# WORK ORDER
Check every line of the material below, and show those that contain "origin".

# AVAILABLE DATA
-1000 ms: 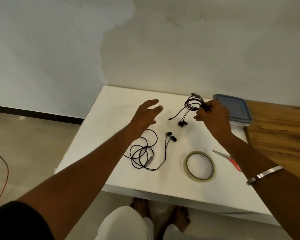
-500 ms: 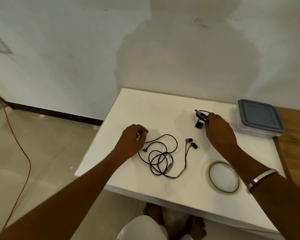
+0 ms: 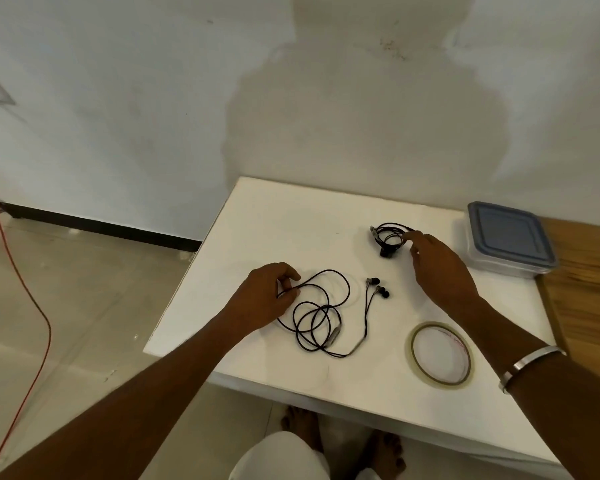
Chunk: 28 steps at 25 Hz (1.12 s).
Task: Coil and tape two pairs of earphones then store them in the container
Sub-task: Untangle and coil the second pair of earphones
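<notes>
Pinched between the thumb and fingers of the left hand [image 3: 267, 296], the plug end of the loose earphones [image 3: 321, 323] is just coming off the table [image 3: 274, 230], while the rest of that cable lies in slack, overlapping loops with its two earbuds [image 3: 378, 287] stretched out toward the middle. A second ago this hand was open in the air above the cable; half a second ago it had dropped onto the end of it, so the grasp is new. The right hand [image 3: 437, 268] has changed the other way: it held the coiled earphones [image 3: 388, 237] up in the air a second ago, and now that bundle rests on the table near the far edge, with the fingertips [image 3: 413, 239] touching its right side in a relaxed curl; I cannot tell whether they have fully let go. I judge the first pair to be coiled and set aside, though whether tape is on it is too small to see, and the second pair to be at the very start of coiling. The tape roll [image 3: 440, 355] lies flat near the front edge by the right forearm, untouched. The container [image 3: 510, 237] sits at the far right corner with its blue lid on, so storing is not yet begun.
</notes>
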Tool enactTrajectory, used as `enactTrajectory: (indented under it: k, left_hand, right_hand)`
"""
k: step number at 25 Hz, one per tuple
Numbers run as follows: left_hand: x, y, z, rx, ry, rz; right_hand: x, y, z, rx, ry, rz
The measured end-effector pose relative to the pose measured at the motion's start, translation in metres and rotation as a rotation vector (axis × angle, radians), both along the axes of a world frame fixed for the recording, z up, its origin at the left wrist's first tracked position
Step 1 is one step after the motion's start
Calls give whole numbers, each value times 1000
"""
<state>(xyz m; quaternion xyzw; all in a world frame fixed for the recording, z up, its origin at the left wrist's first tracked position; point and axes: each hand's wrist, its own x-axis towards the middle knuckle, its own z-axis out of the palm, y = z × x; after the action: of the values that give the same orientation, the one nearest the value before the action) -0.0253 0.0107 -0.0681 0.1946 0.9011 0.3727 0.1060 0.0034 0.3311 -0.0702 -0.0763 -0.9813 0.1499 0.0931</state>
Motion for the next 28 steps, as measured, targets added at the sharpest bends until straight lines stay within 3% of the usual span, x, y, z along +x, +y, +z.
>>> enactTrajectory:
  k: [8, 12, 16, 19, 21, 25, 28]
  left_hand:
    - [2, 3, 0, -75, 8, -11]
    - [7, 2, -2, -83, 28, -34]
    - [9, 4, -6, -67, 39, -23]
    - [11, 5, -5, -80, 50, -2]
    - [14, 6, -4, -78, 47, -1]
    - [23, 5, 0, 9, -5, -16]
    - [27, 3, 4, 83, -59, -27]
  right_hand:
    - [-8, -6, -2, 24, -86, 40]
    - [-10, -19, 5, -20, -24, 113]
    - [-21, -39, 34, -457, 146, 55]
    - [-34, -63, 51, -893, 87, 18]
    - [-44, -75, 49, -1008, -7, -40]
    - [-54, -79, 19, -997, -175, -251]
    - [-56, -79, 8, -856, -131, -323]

# RESPONSE BOX
The measured end-effector pose relative to the pose measured at the motion's start, translation in metres and rotation as a rotation vector (axis × angle, radians), both along the axes of a world frame fixed for the recording, z up, its origin at the left wrist's first tracked position
<state>(xyz m; quaternion xyzw; all in a world frame fixed for the recording, z up, its origin at the left wrist's first tracked position; point and axes: each hand's wrist, its own x-axis towards the middle knuckle, its own z-axis out of the palm, y = z × x; after the action: of the values that give the same orientation, the one nearest the value before the action) -0.0253 0.0107 -0.0681 0.1946 0.9011 0.3727 0.1060 0.0034 0.3311 -0.0702 -0.0763 -0.9813 0.1499 0.0931</state>

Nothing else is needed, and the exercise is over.